One of my favorite sights to show visitors in Santa Barbara is, oddly enough, the Courthouse. Not because it’s a place I spend much of my time (I have–miraculously–never been arrested, thank you very much) but because it is a beautiful and historic site that epitomizes the Spanish style architecture that defines Santa Barbara. The Courthouse website itself declares, “For almost 160 years this site has been the home of local government and a place of civic pride and celebration” and I, too, am a testament to that claim as I proudly march my guests up its intricately tiled steps and in through the grandiose doorways.
So when I recently found myself hosting a Couchsurfer from England and showing him around town, we inevitably strolled down the sunny street a few blocks from downtown and made our way to the Courthouse. While courtroom doors are locked with a sign announcing “In Session”, the building itself is open to the public and tourists can casually meander through the dimly lit hallways and up the winding stairwells.
The top of the several-stories high building has a viewing tower with magnificent panoramic views of the ocean to the south, the mountains to the north, and the orange tiled rooftops of Santa Barbara that lie between. As we climbed the stairs to the tower, we came across a locked door to the side of the staircase labeled “Clock Room”, and through the window we could spy a giant contraption of whirring, spinning, undulating mechanical parts.
Suddenly, a man appeared behind us with a set of keys and a mischievous glint in his eye, and asked if we’d like to have a look inside the “Clock Room”. Despite the potential serial killer scenario that could have transpired, we shrugged and followed him inside.
We must have stepped through the doors right at the top of the hour, for almost immediately the mechanical contraption sprang to life; it clicked and hummed while tiny metal chains whizzed around in circles, and a giant pendulum swung back and forth as weights methodically lifted several feet in the air and dropped back down. Above us, hammers struck four enormous bells and the deep BONG bellowed out to signify the hour. I was mesmerized.

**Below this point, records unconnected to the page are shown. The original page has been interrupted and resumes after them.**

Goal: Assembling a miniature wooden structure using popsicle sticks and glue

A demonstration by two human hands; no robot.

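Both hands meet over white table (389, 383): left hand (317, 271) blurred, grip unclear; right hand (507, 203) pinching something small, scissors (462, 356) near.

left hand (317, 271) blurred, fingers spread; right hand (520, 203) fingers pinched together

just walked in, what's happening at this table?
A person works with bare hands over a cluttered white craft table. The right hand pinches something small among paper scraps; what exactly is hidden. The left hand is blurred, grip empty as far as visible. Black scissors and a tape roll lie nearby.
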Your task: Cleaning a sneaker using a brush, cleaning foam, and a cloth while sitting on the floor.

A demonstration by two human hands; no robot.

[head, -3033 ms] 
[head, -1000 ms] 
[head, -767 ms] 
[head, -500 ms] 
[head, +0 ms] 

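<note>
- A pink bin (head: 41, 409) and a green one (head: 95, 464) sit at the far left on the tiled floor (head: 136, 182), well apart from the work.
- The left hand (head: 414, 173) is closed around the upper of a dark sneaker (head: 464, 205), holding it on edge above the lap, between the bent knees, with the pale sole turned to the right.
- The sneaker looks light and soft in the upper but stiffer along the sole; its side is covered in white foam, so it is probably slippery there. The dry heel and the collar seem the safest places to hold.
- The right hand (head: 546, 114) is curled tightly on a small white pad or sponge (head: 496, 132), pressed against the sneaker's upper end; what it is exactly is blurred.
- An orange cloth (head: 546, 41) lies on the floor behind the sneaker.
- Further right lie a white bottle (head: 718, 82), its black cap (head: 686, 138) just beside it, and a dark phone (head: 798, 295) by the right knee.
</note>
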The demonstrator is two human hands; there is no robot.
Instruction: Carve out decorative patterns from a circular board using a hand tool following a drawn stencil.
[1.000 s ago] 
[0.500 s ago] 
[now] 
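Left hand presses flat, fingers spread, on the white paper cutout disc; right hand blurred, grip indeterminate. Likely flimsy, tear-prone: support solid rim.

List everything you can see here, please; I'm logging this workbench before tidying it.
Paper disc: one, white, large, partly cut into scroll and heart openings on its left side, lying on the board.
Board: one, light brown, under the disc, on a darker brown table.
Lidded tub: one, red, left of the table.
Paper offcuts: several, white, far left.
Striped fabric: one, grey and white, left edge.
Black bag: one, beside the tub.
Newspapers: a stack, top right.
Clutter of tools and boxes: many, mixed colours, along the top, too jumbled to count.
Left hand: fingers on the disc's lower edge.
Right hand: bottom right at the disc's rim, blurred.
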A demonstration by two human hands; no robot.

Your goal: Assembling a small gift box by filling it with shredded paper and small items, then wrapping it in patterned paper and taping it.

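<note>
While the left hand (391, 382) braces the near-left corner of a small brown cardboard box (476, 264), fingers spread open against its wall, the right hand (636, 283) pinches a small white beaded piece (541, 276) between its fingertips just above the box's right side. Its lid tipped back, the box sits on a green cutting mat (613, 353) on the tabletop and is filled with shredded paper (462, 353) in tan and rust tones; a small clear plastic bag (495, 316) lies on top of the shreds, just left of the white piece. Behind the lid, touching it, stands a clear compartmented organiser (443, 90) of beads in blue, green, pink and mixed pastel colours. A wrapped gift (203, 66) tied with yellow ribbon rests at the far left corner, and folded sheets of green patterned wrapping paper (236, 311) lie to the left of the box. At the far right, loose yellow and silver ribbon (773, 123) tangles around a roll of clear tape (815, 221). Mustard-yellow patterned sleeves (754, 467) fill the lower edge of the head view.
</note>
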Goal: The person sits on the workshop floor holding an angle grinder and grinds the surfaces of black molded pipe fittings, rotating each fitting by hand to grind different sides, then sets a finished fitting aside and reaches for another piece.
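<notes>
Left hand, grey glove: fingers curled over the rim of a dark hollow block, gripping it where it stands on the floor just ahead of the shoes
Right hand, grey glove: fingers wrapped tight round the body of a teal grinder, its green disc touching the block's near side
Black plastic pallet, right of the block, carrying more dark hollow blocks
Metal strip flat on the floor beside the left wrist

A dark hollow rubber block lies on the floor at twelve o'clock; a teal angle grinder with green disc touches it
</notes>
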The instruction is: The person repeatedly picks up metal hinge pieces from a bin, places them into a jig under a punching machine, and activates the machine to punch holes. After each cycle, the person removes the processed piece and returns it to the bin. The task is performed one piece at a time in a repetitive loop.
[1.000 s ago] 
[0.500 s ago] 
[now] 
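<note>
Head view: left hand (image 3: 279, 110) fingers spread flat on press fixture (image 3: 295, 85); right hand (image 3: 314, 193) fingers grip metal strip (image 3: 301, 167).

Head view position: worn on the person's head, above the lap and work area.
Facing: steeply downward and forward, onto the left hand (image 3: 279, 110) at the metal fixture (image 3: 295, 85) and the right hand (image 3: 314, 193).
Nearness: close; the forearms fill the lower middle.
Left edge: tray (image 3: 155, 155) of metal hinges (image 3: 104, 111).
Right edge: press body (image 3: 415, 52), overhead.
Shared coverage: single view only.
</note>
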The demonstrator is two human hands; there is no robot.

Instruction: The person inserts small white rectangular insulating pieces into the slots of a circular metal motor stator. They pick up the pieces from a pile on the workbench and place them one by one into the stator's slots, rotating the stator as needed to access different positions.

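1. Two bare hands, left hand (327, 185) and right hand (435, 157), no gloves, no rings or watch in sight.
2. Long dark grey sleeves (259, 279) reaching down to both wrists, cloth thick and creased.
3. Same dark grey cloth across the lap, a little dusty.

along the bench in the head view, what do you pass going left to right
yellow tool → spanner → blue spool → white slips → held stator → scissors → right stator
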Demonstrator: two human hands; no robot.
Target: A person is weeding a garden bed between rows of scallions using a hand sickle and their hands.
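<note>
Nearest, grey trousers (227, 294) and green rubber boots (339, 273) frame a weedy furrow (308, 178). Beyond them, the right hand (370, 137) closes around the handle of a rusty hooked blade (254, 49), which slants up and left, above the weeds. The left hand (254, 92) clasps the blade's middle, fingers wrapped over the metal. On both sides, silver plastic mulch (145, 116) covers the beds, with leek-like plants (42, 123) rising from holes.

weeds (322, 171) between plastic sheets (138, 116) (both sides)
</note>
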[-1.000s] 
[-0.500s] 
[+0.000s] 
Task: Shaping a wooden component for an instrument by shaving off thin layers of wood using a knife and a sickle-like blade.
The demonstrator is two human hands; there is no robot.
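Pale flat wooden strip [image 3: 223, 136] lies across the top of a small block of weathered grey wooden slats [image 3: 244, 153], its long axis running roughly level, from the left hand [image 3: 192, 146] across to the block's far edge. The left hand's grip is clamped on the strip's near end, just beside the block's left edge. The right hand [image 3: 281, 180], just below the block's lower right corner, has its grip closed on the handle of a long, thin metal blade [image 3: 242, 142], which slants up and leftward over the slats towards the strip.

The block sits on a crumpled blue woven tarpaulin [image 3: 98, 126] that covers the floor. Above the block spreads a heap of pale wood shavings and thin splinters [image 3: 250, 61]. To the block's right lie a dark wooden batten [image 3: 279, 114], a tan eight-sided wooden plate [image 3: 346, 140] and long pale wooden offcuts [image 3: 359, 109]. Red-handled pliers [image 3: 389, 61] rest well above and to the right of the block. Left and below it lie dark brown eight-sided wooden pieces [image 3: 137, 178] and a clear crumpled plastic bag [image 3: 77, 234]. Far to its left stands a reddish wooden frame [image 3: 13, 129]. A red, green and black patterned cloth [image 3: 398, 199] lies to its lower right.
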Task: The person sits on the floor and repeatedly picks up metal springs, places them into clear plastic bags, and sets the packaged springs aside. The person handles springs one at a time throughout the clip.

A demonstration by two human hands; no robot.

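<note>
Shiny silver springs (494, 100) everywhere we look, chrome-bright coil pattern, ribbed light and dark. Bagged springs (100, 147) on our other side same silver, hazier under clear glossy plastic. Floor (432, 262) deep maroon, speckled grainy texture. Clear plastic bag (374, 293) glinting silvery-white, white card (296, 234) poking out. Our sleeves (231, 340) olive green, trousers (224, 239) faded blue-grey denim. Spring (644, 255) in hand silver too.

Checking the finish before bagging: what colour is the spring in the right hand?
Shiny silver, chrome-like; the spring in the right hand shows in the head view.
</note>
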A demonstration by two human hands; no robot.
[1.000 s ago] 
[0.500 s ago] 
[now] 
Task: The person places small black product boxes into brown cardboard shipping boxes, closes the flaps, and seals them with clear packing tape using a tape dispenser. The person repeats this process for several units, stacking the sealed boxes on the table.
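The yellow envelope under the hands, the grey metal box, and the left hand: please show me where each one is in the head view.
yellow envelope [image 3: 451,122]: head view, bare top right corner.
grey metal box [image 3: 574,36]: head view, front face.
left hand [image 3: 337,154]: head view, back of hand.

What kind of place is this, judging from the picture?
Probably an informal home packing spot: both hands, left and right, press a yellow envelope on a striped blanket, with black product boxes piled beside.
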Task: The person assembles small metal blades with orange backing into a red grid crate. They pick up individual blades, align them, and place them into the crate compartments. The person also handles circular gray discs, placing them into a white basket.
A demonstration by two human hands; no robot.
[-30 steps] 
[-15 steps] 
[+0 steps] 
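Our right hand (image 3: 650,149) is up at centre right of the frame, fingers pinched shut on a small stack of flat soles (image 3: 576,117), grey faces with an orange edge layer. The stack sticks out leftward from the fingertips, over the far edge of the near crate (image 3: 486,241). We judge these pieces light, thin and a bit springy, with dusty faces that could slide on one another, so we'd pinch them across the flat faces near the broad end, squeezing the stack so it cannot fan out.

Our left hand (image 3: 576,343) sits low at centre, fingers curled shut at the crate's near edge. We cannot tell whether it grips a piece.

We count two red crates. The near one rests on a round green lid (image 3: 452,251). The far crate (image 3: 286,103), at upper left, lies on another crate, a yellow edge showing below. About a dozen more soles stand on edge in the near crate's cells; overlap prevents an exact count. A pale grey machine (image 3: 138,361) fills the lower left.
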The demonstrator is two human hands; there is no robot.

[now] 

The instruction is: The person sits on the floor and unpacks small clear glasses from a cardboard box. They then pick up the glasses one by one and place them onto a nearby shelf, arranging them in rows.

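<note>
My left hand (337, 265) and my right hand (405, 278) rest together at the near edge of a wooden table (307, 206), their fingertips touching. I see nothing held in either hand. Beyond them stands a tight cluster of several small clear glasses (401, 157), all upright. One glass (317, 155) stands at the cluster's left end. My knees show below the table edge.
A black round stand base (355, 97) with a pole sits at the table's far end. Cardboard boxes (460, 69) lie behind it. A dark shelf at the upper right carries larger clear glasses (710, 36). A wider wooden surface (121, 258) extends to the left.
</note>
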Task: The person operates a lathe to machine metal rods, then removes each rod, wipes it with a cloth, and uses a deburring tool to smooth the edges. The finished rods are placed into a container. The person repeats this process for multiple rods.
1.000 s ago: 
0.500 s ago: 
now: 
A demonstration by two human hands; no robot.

The Clock Man began enthusiastically describing how everything worked within the contraption to keep the time accurate down to the millisecond. He explained that things like temperature and barometric pressure affect its accuracy because they cause metals to expand or contract and then he demonstrated how to change the tiny weights to accommodate the changes and keep the clock on track.
He pointed out the mural that wrapped around the walls and told us that it simultaneously depicted the development of Santa Barbara on the same timeline as the evolution of keeping time.
As he identified different points of interest throughout the mural, he casually pointed to a concealed door on the wall and mentioned, “And that’s where the speakers are”.
I frowned in confusion. “Speakers for what? Can you make announcements from here?” I envisioned sneaking into this closet and making all kinds of ridiculous announcements for the entire city to hear.
“For the bells,” he shrugged. He pointed at the bells above us and asked slyly, “What do you think those are made of?”
Wondering to myself what bells are usually made of, I guessed, “I dunno, brass? Some kind of heavy metal?”
He laughed, and winked. “They’re styrofoam! They’re fake! Actually, they were just recently installed, along with those hammers, to simulate the ringing of bells; really, though, it’s just a very powerful speaker playing the sound of bells you hear everyday.”
He seemed unaware of my jaw dropped in disbelief, and continued on.
“The clock here is all very real, and after being restored is one of the few tower clocks around to be in mint condition. It keeps the time and is hooked up to that electronical station below and signals the stereo when it’s time to play the bell sounds. It’s a mix of 19th century mechanisms with modern technology. Pretty neat, huh?”
I smiled and nodded, but I couldn’t help feeling a bit betrayed. The bell sound is fake! I don’t know why it suddenly mattered so much to me that it be real, but I was surprised to find myself so disappointed. I suppose it’s because it seemed the charm of the bell tower’s antiquity had somehow been stolen from me. These days, when every little thing is being taken over by technology, we have a tendency to romanticize those things that emerge untouched by modernity and stand as a symbol of the past. Maybe I’m just being melodramatic, but it seemed bizarre and counterintuitive to put all that work into maintaining an elaborate clock–only for it to set off electronic chimes.
Regardless, it was a unique and interesting experience which I think more people should explore. The clock itself is fascinating and much funding and work has gone into its refurbishment and maintenance. The clock tower room is not open to the public for now, but if you pay a visit to the courthouse, try climbing the stairs; maybe you’ll get lucky like I did and stumble across the Clock Man, eager to share the secret of his mechanical lair…
What do you think of the fake bells? Am I just being silly?